It’s been a long time since I was a student in school waiting with anticipation for the start of summer.
All I could think about at the time was camping and fishing. It didn’t matter where we went, I just wanted to be out fishing as much as I could. There are many memorable camping trips, but none as memorable as the first time my dad let me take the boat out by myself.
It was a different time back then. By the time I was 13 I already knew how to back the trailer in the water and operate our boat, I was just never allowed to take the boat out on my own.
We were all camping at Lake Amador one summer and my dad, out of nowhere, said “Hey, if you want, go ahead and take out the boat.”
Trying to remain calm and cool I said okay and started loading my stuff into the boat.
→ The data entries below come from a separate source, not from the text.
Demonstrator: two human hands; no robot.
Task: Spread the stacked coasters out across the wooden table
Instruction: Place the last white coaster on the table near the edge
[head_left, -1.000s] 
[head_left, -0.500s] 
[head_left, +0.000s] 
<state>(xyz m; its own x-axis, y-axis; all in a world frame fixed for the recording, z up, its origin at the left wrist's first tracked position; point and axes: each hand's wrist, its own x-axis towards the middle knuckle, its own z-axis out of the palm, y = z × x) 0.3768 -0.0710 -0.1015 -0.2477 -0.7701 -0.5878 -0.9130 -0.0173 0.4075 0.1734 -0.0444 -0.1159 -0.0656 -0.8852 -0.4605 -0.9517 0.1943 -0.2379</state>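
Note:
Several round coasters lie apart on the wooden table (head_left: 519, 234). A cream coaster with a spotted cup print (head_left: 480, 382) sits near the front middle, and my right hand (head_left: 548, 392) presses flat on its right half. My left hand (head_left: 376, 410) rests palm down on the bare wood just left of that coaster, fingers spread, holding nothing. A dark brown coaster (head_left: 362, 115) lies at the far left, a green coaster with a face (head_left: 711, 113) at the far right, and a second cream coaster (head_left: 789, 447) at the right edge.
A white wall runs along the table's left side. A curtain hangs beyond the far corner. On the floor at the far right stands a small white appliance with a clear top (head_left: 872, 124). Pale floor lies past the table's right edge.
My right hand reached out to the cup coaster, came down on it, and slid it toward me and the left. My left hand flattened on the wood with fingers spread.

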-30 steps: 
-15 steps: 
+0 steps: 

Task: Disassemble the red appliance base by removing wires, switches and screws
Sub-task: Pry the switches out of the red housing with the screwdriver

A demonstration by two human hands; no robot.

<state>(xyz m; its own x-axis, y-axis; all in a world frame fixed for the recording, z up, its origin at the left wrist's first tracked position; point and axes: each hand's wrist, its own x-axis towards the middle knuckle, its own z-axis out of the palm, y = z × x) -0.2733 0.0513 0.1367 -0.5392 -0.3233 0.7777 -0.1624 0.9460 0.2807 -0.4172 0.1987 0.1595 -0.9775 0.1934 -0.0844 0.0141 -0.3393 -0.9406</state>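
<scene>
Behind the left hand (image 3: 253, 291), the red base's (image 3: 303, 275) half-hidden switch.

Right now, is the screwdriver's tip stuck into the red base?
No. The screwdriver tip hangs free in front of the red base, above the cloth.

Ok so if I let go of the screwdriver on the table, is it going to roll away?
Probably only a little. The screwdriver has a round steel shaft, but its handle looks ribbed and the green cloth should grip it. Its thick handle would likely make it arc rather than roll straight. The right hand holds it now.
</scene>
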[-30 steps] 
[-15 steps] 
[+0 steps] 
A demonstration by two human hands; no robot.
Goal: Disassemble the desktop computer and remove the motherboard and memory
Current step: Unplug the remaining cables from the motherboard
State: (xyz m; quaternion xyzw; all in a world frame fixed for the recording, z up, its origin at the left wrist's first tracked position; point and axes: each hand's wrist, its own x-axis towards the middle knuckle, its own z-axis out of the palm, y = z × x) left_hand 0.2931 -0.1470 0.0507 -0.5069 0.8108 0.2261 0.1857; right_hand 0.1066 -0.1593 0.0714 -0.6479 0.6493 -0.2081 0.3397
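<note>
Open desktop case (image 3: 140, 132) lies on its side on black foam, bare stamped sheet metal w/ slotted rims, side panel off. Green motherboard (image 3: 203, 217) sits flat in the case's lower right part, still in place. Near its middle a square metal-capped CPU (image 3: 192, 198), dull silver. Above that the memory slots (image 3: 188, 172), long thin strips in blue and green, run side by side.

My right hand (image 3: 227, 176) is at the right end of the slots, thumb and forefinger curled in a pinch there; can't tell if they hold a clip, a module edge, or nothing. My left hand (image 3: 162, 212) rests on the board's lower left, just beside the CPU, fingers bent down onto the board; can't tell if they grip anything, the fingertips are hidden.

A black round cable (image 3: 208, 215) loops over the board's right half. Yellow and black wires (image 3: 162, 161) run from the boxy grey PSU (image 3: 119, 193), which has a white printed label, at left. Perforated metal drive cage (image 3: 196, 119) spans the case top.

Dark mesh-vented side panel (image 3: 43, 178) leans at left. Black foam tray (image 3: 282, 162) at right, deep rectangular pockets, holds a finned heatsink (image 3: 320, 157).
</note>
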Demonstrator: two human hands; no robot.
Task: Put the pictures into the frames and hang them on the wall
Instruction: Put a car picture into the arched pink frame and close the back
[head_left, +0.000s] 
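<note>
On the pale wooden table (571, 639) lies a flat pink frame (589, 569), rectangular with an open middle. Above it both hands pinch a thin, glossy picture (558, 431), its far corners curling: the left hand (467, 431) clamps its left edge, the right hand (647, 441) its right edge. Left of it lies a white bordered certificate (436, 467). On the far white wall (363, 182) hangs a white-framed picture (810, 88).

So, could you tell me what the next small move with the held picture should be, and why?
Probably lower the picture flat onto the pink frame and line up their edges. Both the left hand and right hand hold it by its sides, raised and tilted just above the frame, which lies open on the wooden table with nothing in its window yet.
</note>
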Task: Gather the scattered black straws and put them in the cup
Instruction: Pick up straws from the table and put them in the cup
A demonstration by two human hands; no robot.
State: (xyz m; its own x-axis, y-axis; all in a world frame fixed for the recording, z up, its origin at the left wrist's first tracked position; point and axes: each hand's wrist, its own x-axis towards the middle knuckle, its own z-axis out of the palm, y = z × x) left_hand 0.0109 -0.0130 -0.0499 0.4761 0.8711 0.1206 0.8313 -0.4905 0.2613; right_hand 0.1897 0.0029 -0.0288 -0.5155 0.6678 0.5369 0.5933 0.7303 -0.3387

It was already in the water, so I untied it from the shore and slowly drove out of sight. Once out of sight I drove to my first fishing spot and maybe made five casts before I decided to fish elsewhere. When I got to that spot I made a couple of casts and saw another area I wanted to try.
I basically drove so much that day we had to refuel the boat the next morning. Aside from pretty much running the boat out of gas, I was determined more than ever to someday have my own boat.
Now, I have a boat that holds over 50 gallons of fuel, but I rarely use over 10 gallons. Maybe it’s because I’m the one paying to put the gas back in it! One thing is for sure, I’m still just as excited to start my summer as always.
Plenty of post-spawn fish are being caught on reaction baits. Franks Tract continues to be a good spot for bass. The swimbait bite is starting to improve as the bass are either looking for a big meal or protecting their fry.
Vegetation throughout the Delta is starting to take over and grass lines are forming nicely. On windy days, spinnerbaits are working well in red or white.
New Melones Lake
The trout bite has all but died, but the kokanee bite has started to pick up. Kokanee are being caught by those trolling anywhere from 50-75 feet deep. Bass fishing has been great on the lake.
Crankbaits, Rip Baits, Rattle Traps, and plastic worms are just a few of the baits that are catching bass. Night-fishing for catfish is also starting to pick up, any major cove or creek arm is a good place to try. Anchovies, sardines, or a ball of night crawlers are always a deadly combination when fishing for catfish.
Lake Don Pedro
All the talk right now is about the trout. There are easy limits being caught by those trolling blade and crawler combo’s from 50-70 feet deep. Salmon are being caught anywhere from 65-100 feet deep. Anglers having the most success are trolling with frozen shad and anchovies injected with Pro Cure’s bait gels.
The kokanee are also biting and scattered throughout the lake at the same depth as the trout. Bass fishing is still pretty good right now as anglers are doing well early in the day on top water lures. Once the sun is high anglers are tossing jigs and shaky heads.
The trout fishing in the pond has slowed down. There still are a few trout being caught on power bait but they’ve been on the small side. Fishing for bass continues to be good.
Anglers are fishing top water in the morning and Senko’s during the day. Several fish can still be found up shallow on spawning beds. Cat fishing has started to improve for anglers fishing off the bank with anchovies or chicken liver.
Trout and kokanee fishing continues to be hit or miss for a lot of anglers. Finding the depth where their holding seems to be the biggest challenge. Bass fishing is good for anglers tossing reaction baits along rock edges. Cat fishing is good, as anglers are catching them while fishing off the bank on cut bait.
Tip of the Week
In my boat I have a compartment where I store miscellaneous tools, small parts, aspirin, and items that may help in case of an emergency.
Two items that have come in handy more than once have been my survival knife and zip lock bags. The survival knife has an assortment of tools that can be used and the zip lock bags have been useful in keeping paperwork or electronics dry.